There is nearly 3/4 billion dollars for MOX in the FY11 request. In contrast there is only $29,985,000 in the FY11 request for Uranium Disposition, which is mostly  down blending of the immense stores of weapons-grade highly enriched uranium at

Y-12 (the Project on Government Oversight estimates 200-300 metric tons). As far as Fissile Materials Disposition goes that should really be prioritized.

Maybe MOX could be low hanging fruit now, but beware that the MOX Fuel Fabrication Facility (MFFF) is now something like more than 50% constructed. Further, the Advanced Recovery and Integrated Extraction System (ARIES) at LANL’s Plutonium Facility-4 is lined up to provide the first two metric tons of feedstock. If something is to be done about MOX it should be done in the near term.

LANL Gestures to Gas Shortage

In response to statewide natural gas outages across New Mexico, LANL closed February 4th. The gesture may reflect that LANL gas use is roughly the equivalent[1] of 22,310 people, nearly the same as the 25,000 people that media reports are without recent service.

Although shutting down LANL would almost make up for the shortage in gas affecting northern New Mexico, it is not quite that equitable. LANL and the Los Alamos town site have their own dedicated gas pipeline coming from the NW San Juan Basin, in New Mexico. Whereas Albuquerque, Santa Fe, Espanola, Taos etc are fed natural gas from the Permian Basin gas fields in Texas. Therefore it is questionable that curtailing operations (which cost taxpayers ~$6 million/per day) at LANL helps to relieve gas supplies in northern New Mexican communities.

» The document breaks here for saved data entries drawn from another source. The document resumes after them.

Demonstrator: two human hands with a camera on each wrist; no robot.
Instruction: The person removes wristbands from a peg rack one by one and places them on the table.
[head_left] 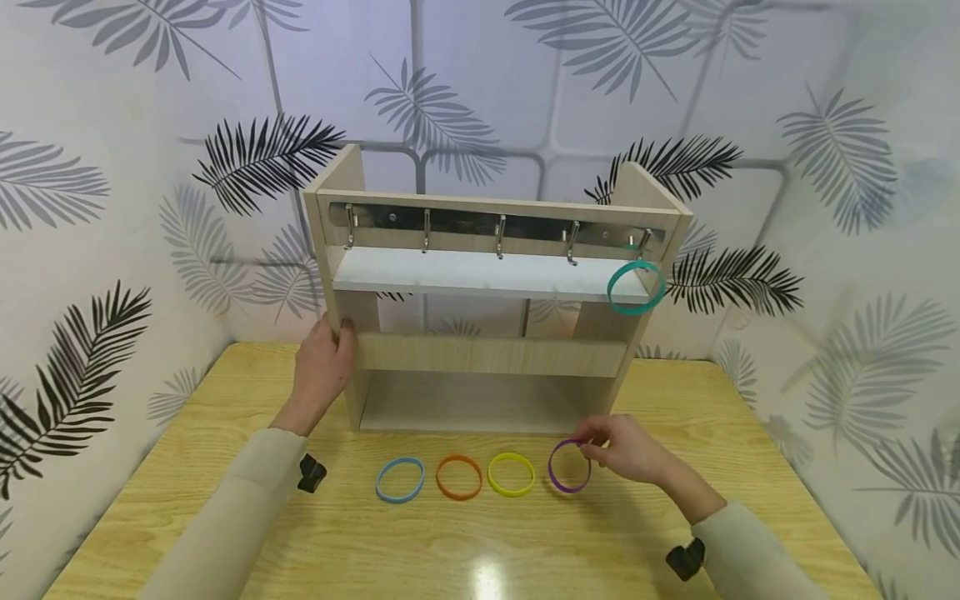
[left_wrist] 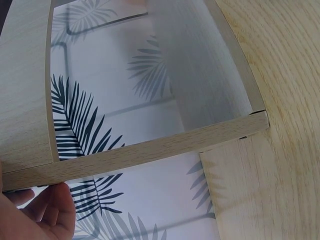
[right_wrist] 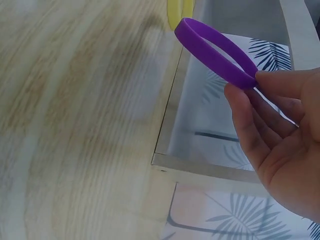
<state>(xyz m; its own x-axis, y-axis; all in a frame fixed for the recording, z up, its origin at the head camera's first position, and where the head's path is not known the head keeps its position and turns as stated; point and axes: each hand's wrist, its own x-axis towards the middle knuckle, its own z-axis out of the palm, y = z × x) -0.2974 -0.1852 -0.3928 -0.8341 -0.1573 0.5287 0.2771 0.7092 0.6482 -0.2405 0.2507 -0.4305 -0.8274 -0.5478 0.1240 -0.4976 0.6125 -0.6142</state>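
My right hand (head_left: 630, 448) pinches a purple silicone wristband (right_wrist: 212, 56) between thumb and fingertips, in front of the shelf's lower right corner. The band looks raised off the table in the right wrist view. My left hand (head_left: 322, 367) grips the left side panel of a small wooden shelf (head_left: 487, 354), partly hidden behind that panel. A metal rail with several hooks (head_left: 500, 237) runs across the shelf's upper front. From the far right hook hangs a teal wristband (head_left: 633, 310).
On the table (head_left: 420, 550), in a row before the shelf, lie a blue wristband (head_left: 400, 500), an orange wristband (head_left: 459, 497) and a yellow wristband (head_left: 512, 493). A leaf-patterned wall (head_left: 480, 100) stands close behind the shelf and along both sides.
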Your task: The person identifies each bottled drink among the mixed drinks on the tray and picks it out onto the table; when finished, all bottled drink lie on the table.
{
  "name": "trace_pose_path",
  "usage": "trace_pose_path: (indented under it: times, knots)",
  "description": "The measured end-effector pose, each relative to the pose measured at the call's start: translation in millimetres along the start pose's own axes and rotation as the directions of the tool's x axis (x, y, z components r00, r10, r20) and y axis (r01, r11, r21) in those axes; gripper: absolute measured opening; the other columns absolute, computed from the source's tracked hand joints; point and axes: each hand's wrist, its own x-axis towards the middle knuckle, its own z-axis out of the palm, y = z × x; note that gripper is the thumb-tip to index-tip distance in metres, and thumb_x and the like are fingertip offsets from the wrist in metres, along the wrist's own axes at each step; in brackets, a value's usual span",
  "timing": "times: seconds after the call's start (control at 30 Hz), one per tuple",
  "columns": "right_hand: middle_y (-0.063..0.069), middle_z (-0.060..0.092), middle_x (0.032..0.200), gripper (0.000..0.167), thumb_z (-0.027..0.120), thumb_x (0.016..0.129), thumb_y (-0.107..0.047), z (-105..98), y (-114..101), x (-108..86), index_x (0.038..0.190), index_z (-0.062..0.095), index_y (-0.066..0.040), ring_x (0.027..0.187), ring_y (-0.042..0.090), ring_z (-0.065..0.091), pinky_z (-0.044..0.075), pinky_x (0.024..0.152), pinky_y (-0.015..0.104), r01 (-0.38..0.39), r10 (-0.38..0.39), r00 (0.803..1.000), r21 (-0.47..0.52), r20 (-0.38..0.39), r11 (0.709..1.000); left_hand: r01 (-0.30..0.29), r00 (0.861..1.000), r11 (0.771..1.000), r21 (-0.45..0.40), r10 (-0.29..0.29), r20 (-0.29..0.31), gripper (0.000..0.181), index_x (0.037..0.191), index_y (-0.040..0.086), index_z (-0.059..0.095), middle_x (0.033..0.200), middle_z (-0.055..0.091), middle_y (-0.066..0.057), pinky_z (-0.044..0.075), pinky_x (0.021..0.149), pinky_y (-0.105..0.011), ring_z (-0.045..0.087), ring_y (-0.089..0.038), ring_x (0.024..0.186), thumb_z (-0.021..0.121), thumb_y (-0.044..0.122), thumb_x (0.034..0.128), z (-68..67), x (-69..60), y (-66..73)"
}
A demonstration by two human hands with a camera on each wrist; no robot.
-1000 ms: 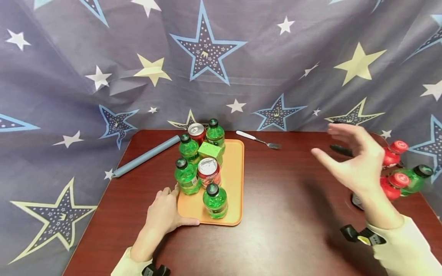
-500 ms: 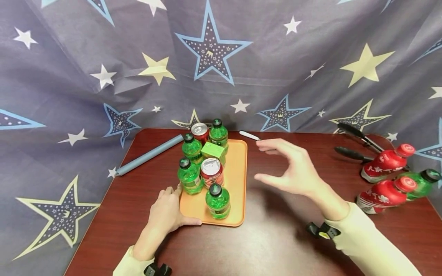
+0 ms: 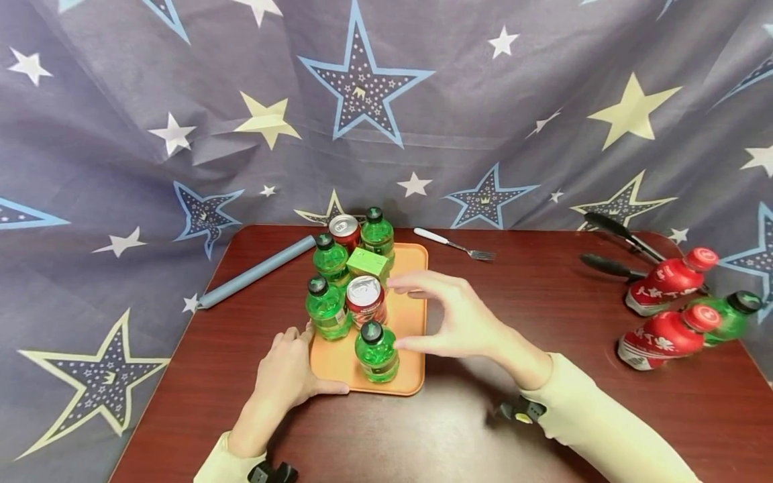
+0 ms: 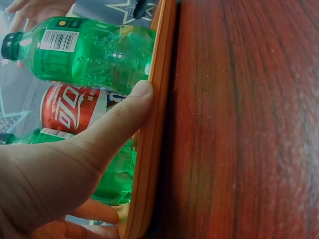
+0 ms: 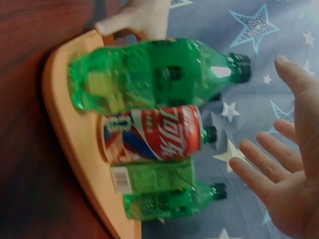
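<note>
An orange tray (image 3: 413, 322) carries several green soda bottles, among them the front bottle (image 3: 377, 355), plus a red cola can (image 3: 366, 302), a second red can (image 3: 344, 231) at the back and a green box (image 3: 368, 263). My left hand (image 3: 284, 372) grips the tray's front left corner, thumb on the front rim and fingers along the left side. In the left wrist view the thumb (image 4: 119, 117) lies against the rim. Over the tray's right side hovers my right hand (image 3: 461, 320), fingers and thumb spread, apart from the bottles in the right wrist view.
A grey-blue rod (image 3: 256, 273) lies left of the tray. Behind and right is a white-handled fork (image 3: 455, 245). At the far right, two red bottles (image 3: 664, 282) lean beside a green bottle (image 3: 731, 317) and black-handled tongs (image 3: 616, 267). A star-patterned cloth (image 3: 513, 121) hangs behind the table.
My right hand has travelled left from the red bottles at the right to the tray's right side, fingers spread throughout. The left hand has stayed on the tray corner.
</note>
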Motion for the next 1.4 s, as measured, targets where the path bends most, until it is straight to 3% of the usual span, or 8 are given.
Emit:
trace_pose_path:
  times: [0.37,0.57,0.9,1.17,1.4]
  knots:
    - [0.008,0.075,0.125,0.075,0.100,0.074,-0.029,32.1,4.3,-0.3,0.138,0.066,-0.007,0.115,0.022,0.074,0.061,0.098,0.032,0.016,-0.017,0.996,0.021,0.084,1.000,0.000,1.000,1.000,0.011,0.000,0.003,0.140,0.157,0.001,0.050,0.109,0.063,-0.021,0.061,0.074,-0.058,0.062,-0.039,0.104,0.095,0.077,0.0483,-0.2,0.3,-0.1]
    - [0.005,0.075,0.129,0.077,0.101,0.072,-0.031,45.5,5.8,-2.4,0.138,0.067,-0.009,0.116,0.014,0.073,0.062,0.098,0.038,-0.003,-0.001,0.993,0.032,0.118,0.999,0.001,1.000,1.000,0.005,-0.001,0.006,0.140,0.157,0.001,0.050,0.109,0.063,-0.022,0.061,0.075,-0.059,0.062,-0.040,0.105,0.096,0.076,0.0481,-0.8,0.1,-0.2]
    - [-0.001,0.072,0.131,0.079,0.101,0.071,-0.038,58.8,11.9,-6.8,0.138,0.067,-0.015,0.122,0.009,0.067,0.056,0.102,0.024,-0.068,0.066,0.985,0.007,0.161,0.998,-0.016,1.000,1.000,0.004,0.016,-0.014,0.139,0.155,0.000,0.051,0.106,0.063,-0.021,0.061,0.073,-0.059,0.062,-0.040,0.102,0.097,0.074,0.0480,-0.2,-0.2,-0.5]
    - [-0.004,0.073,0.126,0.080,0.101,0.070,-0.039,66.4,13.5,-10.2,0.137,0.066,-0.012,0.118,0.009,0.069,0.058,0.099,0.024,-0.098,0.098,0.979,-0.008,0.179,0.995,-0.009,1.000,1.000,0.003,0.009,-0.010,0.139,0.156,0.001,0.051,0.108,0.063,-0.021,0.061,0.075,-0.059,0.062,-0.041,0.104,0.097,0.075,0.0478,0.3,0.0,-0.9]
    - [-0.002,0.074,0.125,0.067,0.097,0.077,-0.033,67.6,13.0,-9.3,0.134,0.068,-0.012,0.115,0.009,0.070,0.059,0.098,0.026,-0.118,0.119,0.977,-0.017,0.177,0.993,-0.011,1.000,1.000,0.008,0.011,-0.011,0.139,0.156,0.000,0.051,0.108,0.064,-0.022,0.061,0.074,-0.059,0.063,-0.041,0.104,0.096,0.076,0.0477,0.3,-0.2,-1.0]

It also begs the question of why aren’t Northern New Mexico gas supplies coming from the plentiful San Juan basin, one of the largest reserves in the nation, which is geographically closer? Espanola and Taos are reportedly suffering in recent subzero temperatures because they are at the “end of the line” of gas coming from Texas. But the privileged Lab and Los Alamos town site would not be subject to the same short supply.


[1] According to the 2006 LANL Site-Wide Environmental Impact Statement the Lab uses an average of 37.4 million cubic meters of natural gas annually, or 1.32 billion cubic feet (1 cubic meter = 35.31 cubic feet). Wikipedia says Americans use 18.4 trillion cubic feet per year. U.S. population is around 311 million people, hence per person use = 59,164 cubic ft/yr. Population of Espanola = ~10,000, hence uses ~ 591,640,000 cubic ft/yr. Population of Taos = 5,550, hence uses ~ 328,360,200 cubic ft/yr. Therefore, LANL uses twice as natural gas as Espanola, 4 times as much as Taos. TA-55 (site of plutonium pit production) alone uses 45 million cubic ft per year.